→ Requirement
Each line of the data below should be repeated exactly.

→ Input data

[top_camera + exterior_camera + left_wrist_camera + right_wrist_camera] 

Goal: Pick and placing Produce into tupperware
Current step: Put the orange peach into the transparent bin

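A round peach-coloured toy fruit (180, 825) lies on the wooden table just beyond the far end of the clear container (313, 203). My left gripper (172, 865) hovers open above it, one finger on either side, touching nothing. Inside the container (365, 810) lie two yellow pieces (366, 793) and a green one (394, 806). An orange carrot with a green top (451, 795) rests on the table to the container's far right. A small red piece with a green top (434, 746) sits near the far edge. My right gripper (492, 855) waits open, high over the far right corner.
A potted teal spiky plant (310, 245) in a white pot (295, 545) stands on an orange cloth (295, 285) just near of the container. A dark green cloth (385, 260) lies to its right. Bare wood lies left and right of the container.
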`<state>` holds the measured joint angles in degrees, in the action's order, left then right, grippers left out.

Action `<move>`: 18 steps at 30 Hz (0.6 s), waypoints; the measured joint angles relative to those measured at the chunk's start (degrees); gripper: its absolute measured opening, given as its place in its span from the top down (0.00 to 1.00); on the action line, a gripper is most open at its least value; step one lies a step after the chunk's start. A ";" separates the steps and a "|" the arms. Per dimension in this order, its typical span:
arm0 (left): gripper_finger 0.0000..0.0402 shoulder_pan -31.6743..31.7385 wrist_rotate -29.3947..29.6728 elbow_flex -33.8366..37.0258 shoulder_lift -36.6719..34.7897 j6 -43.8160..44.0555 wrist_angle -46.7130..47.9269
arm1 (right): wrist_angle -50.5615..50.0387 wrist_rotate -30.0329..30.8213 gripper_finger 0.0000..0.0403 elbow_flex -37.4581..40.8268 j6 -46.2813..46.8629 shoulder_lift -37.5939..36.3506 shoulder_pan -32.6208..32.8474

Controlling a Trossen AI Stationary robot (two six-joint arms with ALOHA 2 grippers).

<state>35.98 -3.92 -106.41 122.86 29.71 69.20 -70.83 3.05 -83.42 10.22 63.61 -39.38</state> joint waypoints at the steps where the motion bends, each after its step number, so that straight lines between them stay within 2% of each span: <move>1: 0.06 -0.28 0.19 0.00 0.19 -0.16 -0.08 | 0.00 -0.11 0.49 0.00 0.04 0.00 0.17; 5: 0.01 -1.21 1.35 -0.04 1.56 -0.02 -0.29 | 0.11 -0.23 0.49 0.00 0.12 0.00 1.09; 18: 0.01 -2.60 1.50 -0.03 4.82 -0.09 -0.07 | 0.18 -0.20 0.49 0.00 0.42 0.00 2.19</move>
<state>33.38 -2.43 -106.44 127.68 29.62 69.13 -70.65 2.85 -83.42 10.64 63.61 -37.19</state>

→ Answer below
[top_camera + exterior_camera + left_wrist_camera + right_wrist_camera] 

Goal: Pick and placing Produce into tupperware
Current step: Put the orange peach into the transparent bin

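A round peach-coloured toy fruit (180, 825) lies on the wooden table just beyond the far end of the clear container (313, 203). My left gripper (172, 865) hovers open above it, one finger on either side, touching nothing. Inside the container (365, 810) lie two yellow pieces (366, 793) and a green one (394, 806). An orange carrot with a green top (451, 795) rests on the table to the container's far right. A small red piece with a green top (434, 746) sits near the far edge. My right gripper (492, 855) waits open, high over the far right corner.
A potted teal spiky plant (310, 245) in a white pot (295, 545) stands on an orange cloth (295, 285) just near of the container. A dark green cloth (385, 260) lies to its right. Bare wood lies left and right of the container.
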`<state>` holds the measured joint angles in degrees, in the action's order, left then right, grippers left out.

Action `<move>`: 18 steps at 30 Hz (0.6 s), waypoints; the measured joint angles relative to those measured at the chunk's start (degrees); gripper: its absolute measured opening, given as its place in its span from the top down (0.00 to 1.00); on the action line, a gripper is most open at its least value; step one lies a step after the chunk's start. A ";" separates the steps and a "|" the arms. Per dimension in this order, its typical span:
arm0 (left): gripper_finger 0.0000..0.0402 shoulder_pan -31.6743..31.7385 wrist_rotate -29.3947..29.6728 elbow_flex -33.8366..37.0258 shoulder_lift -36.6719..34.7897 j6 -43.8160..44.0555 wrist_angle -46.7130..47.9269
arm1 (right): wrist_angle -50.5615..50.0387 wrist_rotate -30.0329..30.8213 gripper_finger 0.0000..0.0403 elbow_flex -37.4581..40.8268 j6 -46.2813..46.8629 shoulder_lift -37.5939..36.3506 shoulder_pan -32.6208..32.8474

Controlling a Trossen AI Stationary robot (two six-joint arms with ALOHA 2 grippers).

<state>35.98 -3.92 -106.41 122.86 29.71 69.20 -70.83 3.05 -83.42 10.22 63.61 -39.38</state> joint waypoints at the steps where the motion bends, each after its step number, so that straight lines between them stay within 2% of each span: <move>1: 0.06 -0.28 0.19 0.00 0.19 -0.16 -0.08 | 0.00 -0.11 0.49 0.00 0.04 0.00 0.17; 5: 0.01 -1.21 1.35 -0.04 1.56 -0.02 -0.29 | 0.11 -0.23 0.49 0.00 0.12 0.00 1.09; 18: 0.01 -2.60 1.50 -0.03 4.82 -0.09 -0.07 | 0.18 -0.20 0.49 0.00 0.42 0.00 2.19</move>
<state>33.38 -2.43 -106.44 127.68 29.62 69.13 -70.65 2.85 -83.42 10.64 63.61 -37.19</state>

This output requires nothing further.